Task goal: Wherever the word "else" occurs in the listing, copy the whole line.

________

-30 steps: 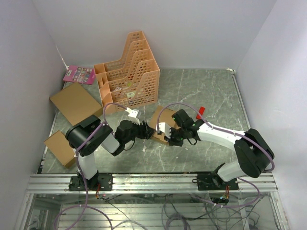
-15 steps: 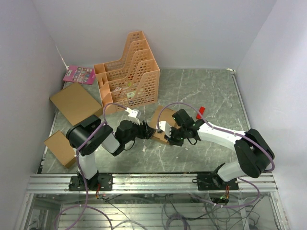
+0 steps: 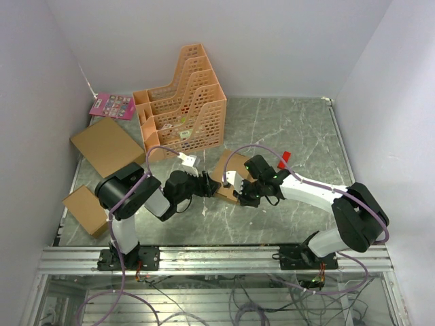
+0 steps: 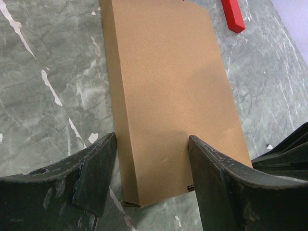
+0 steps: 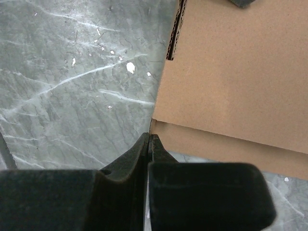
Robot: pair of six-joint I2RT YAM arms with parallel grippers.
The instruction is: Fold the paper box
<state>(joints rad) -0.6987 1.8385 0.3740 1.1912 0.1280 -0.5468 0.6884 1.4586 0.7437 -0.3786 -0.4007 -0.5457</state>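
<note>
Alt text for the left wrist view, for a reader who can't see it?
A shallow brown paper box lies on a grey marbled table, its near end between the open fingers of the left gripper, one finger beside its left edge, the other over its top. A small red object sits at the upper right.

1. Looking at the paper box [image 4: 173, 96]: brown cardboard, matt, finely grainy on top, with corrugated fluting showing at a cut edge.
2. Under it, the table [image 4: 48, 72]: grey-green stone look, white veins, smooth with a faint sheen.
3. There's the left gripper [image 4: 150, 159]: black plastic, dull, scuffed whitish along the edges.
4. The right gripper [image 5: 150, 138]: black too, smooth and matt.
5. The file rack [image 3: 183, 102] toward the table's far edge: peach-orange plastic, perforated walls.
6. The rail [image 3: 217, 258] along the near edge: bare, brushed-looking metal.
</note>
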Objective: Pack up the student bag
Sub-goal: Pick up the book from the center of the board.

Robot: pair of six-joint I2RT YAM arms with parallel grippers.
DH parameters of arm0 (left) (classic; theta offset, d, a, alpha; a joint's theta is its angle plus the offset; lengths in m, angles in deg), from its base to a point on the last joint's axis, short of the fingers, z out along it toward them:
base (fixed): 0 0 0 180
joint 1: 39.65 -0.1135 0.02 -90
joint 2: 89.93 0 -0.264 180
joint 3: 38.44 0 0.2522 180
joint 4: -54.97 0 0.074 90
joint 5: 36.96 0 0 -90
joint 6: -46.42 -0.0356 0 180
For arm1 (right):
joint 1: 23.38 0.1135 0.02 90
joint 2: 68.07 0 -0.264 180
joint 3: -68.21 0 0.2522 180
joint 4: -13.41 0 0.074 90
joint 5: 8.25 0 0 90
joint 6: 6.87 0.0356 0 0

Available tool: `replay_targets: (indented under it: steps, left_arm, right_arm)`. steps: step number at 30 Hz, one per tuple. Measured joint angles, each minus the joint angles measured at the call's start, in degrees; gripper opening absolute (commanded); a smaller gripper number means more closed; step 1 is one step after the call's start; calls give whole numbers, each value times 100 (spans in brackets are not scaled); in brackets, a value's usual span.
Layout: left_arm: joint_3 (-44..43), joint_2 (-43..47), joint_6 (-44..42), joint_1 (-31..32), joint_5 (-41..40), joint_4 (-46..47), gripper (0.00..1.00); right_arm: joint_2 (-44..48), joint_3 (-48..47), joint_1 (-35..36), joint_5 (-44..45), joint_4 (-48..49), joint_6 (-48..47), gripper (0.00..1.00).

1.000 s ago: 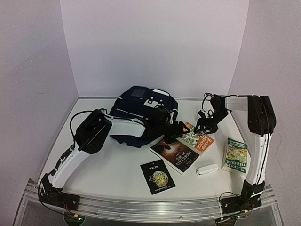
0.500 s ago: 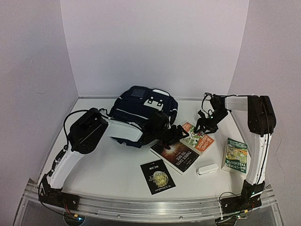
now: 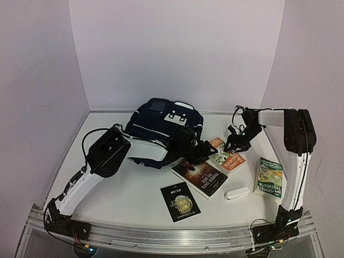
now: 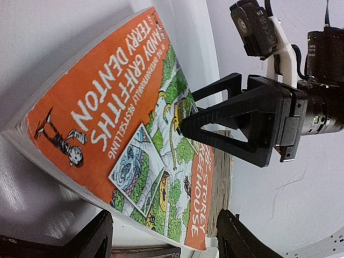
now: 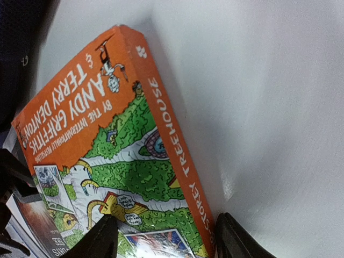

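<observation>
Nearest on the white table top (image 3: 123, 188), a small black paperback with a gold round emblem (image 3: 180, 201) is laid flat, and a small white oblong case (image 3: 237, 194) is seen to its right. Just behind them, a dark paperback titled "Three Days to See" (image 3: 200, 176) is laid at an angle. Well apart at the right edge, beside the right arm's upright link, a green-covered "Treehouse" paperback (image 3: 269, 176) is placed.

Further back, an orange-and-green "Storey Treehouse" paperback by Andy Griffiths and Terry Denton (image 3: 227, 157) is found, its left corner right at the dark paperback's far corner; overlap or mere contact cannot be told.

The left gripper (image 3: 207, 152) is brought to this orange book's left end. In the left wrist view its black fingers (image 4: 97, 239) are spread apart, with the book's end lying just ahead between them. Jaws are released; pad contact cannot be told.

The right gripper (image 3: 233, 146) is set at the book's far right side. Its fingers (image 5: 99, 239) are spread too, one over the cover and the other beyond the spine. Nothing is clamped.

The student bag, a large dark navy fabric backpack with white buckle patches (image 3: 161, 126), is laid at the far centre of the table, its near edge crossed by the left arm.
</observation>
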State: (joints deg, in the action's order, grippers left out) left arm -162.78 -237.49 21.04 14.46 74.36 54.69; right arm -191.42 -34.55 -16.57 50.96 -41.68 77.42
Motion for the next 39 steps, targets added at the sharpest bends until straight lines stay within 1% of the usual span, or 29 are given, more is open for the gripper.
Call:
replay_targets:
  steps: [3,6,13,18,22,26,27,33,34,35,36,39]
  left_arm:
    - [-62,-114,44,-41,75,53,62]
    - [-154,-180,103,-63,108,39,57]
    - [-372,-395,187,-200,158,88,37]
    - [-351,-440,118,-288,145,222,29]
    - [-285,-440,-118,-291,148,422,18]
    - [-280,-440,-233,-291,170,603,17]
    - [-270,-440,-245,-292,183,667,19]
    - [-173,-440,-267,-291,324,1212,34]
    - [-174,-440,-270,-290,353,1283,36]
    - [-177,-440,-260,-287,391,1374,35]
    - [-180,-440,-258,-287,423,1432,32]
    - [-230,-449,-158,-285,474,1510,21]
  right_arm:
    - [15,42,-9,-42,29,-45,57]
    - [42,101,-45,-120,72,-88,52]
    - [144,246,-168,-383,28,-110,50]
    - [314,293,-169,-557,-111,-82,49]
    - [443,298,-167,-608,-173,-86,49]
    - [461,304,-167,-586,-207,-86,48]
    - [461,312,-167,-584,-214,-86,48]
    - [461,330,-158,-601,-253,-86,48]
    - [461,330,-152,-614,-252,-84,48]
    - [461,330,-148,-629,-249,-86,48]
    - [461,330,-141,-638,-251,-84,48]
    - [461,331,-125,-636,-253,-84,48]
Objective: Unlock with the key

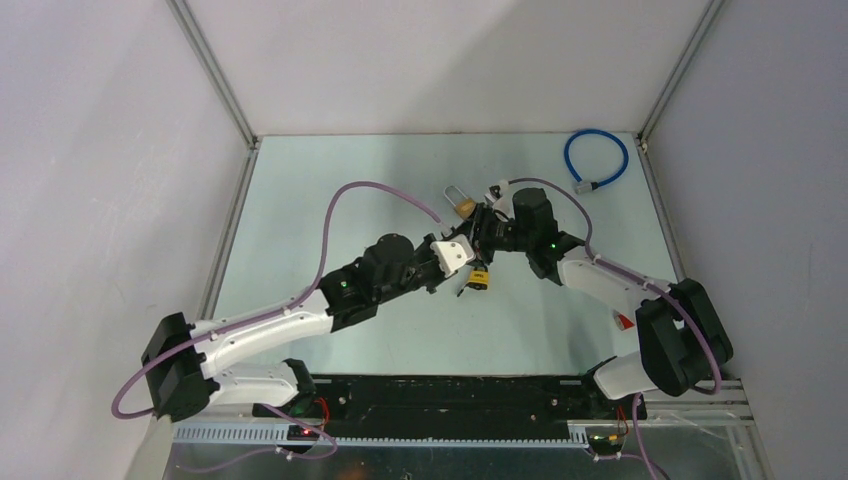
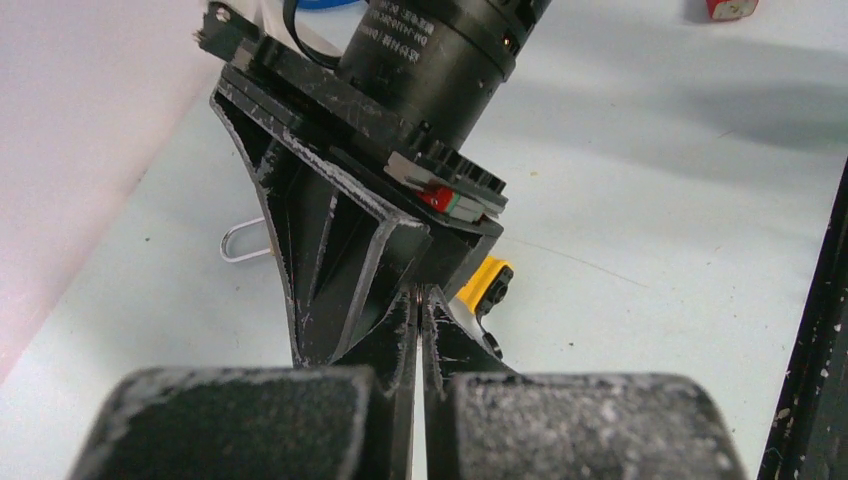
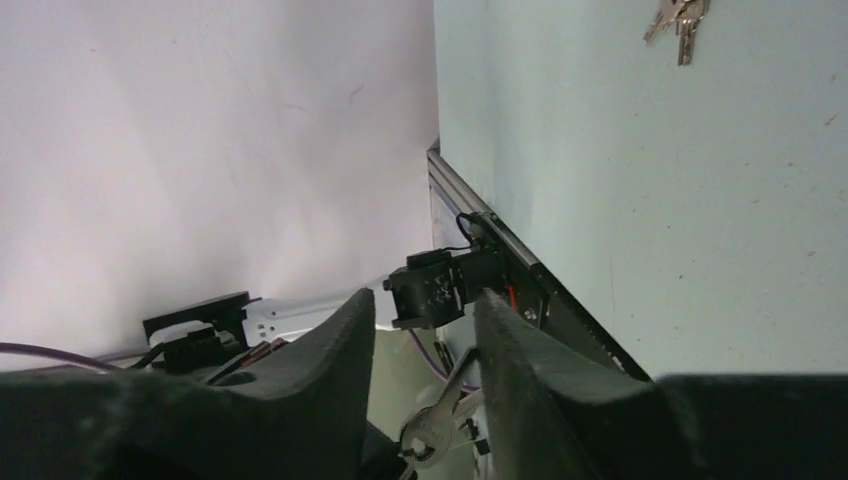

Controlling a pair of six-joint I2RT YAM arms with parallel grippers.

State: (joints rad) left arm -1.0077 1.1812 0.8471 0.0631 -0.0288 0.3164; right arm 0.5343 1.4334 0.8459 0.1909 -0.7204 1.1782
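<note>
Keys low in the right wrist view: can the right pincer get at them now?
Probably yes: the keys sit between the jaws of the open right pincer, with nothing visibly blocking them.

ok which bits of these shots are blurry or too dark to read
Top external: evenly lit and sharp, only soft shadows. Left wrist: the left fingers are blurred along the bottom edge, the table beyond is in focus. Right wrist: the right fingers are dark and soft, the wall bright beside them.

Silver keys (image 3: 432, 428) sit between the parted fingers of the right claw (image 3: 425, 305); the brass padlock (image 1: 463, 208) lies flat just beside it.
</note>
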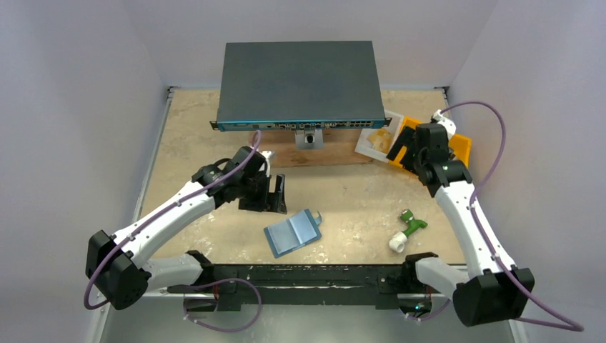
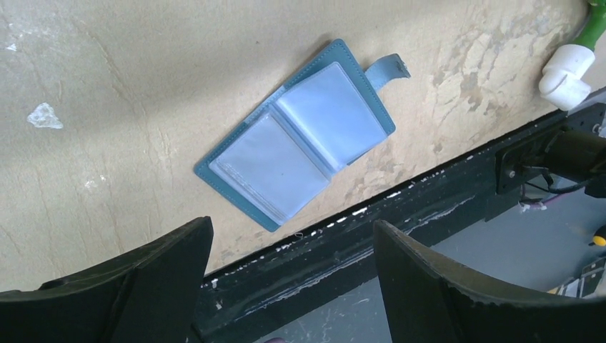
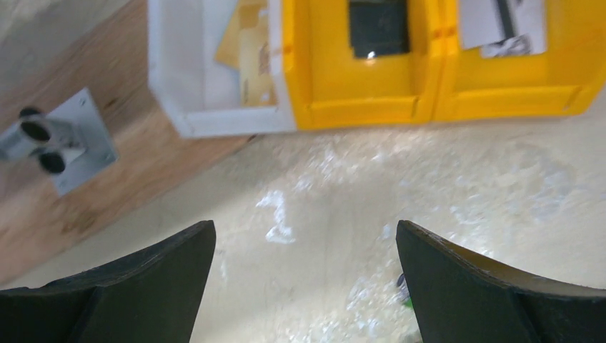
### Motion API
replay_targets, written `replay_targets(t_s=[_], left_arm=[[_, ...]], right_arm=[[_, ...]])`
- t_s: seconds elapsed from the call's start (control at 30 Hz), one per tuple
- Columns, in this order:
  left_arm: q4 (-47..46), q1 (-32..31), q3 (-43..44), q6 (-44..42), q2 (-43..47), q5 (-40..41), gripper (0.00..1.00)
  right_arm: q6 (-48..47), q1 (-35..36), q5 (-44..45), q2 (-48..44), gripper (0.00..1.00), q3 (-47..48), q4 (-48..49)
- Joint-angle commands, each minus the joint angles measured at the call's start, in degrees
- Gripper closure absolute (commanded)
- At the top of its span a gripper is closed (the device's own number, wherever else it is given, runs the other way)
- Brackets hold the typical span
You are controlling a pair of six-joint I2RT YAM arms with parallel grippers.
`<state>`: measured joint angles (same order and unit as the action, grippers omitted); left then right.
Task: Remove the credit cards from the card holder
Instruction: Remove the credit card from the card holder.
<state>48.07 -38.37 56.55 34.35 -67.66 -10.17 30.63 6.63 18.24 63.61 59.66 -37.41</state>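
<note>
My left tool [image 1: 275, 194] and right tool [image 3: 306, 243] both gape, empty.
Steel-blue folding card holder [image 1: 291, 233] lies open on the beige tabletop [image 1: 357, 196], near the left tool, well apart from the right.

One steel-blue card holder [image 2: 300, 146] lies open ahead of the left fingers [image 2: 128, 286], showing two clear sleeves. One green-and-white pipe fitting [image 1: 407, 230] sits to their side. One white tray [image 3: 207, 121] and two yellow bins [image 3: 357, 107] stand ahead of the right fingers [image 3: 121, 286]. One dark grey box [image 1: 299, 82] and one wooden board [image 1: 321, 153] lie beyond both.
</note>
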Motion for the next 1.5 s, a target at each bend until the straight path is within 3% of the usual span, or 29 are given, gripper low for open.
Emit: replay_targets(t_s=[0.0, 0.23, 0.43, 0.73, 0.93, 1.13, 1.47], left_arm=[[-2.68, 0.13, -1.40, 2.97, 0.25, 3.54, 0.18], [-5.00, 0.60, -6.73, 8.88, 1.01, 7.68, 0.17], [-5.02, 0.79, -10.75, 13.65, 2.72, 9.98, 0.17], [-1.05, 4.20, -15.64, 19.57, 6.77, 15.58, 0.17], [-0.98, 8.25, -18.86, 21.11, 10.50, 14.61, 0.17], [-0.92, 10.91, -20.87, 20.96, 12.84, 12.78, 0.17], [-1.00, 11.19, -21.97, 20.47, 13.68, 11.62, 0.17]], right_arm=[[4.96, 5.08, -8.52, -5.21, 0.01, -6.82, 3.24], [10.87, 18.24, -12.72, -10.20, 0.01, -17.54, 7.82], [15.24, 36.39, -10.36, -7.95, 0.05, -20.71, 14.64], [13.06, 53.91, -5.19, 7.57, 0.30, -12.49, 22.68], [10.53, 60.21, -5.11, 18.04, 0.49, -6.84, 25.24], [8.91, 61.84, -6.41, 28.13, 0.50, -3.15, 25.86], [8.47, 63.07, -4.32, 34.49, 0.50, -0.64, 26.15]])
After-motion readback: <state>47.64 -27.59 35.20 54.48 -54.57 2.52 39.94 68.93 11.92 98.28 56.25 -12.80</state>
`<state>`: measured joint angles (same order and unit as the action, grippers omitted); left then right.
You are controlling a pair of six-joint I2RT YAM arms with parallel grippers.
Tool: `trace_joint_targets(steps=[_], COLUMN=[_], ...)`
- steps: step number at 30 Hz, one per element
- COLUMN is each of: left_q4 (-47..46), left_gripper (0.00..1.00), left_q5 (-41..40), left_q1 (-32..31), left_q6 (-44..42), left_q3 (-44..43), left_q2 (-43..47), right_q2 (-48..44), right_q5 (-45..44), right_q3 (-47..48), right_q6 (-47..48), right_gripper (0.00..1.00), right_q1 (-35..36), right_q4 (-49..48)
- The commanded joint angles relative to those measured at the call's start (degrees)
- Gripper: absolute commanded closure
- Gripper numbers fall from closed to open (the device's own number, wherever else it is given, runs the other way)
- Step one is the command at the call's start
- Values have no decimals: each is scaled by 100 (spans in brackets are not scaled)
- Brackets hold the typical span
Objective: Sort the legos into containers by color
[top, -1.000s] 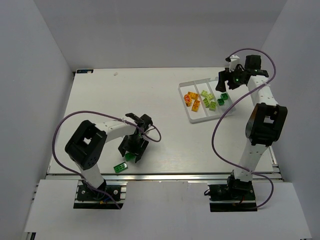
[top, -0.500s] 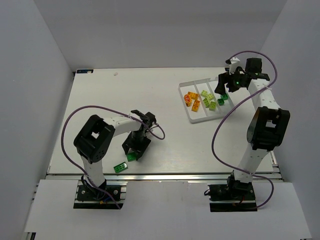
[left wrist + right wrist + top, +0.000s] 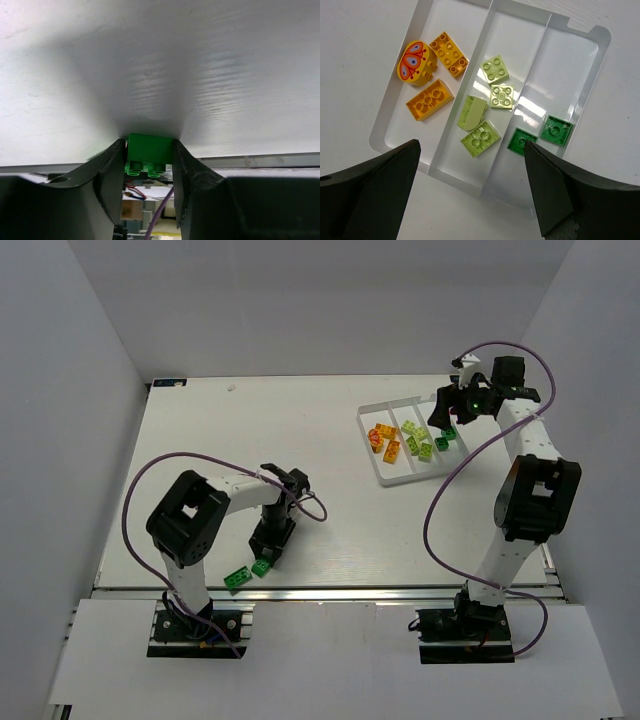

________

Answer for this exercise:
- At the top of its span a gripper is closed (the device's own number, wherever else it is given, runs the other way)
- Gripper numbers fall from closed to open (the device's own number, wherever else it is given, runs the other way)

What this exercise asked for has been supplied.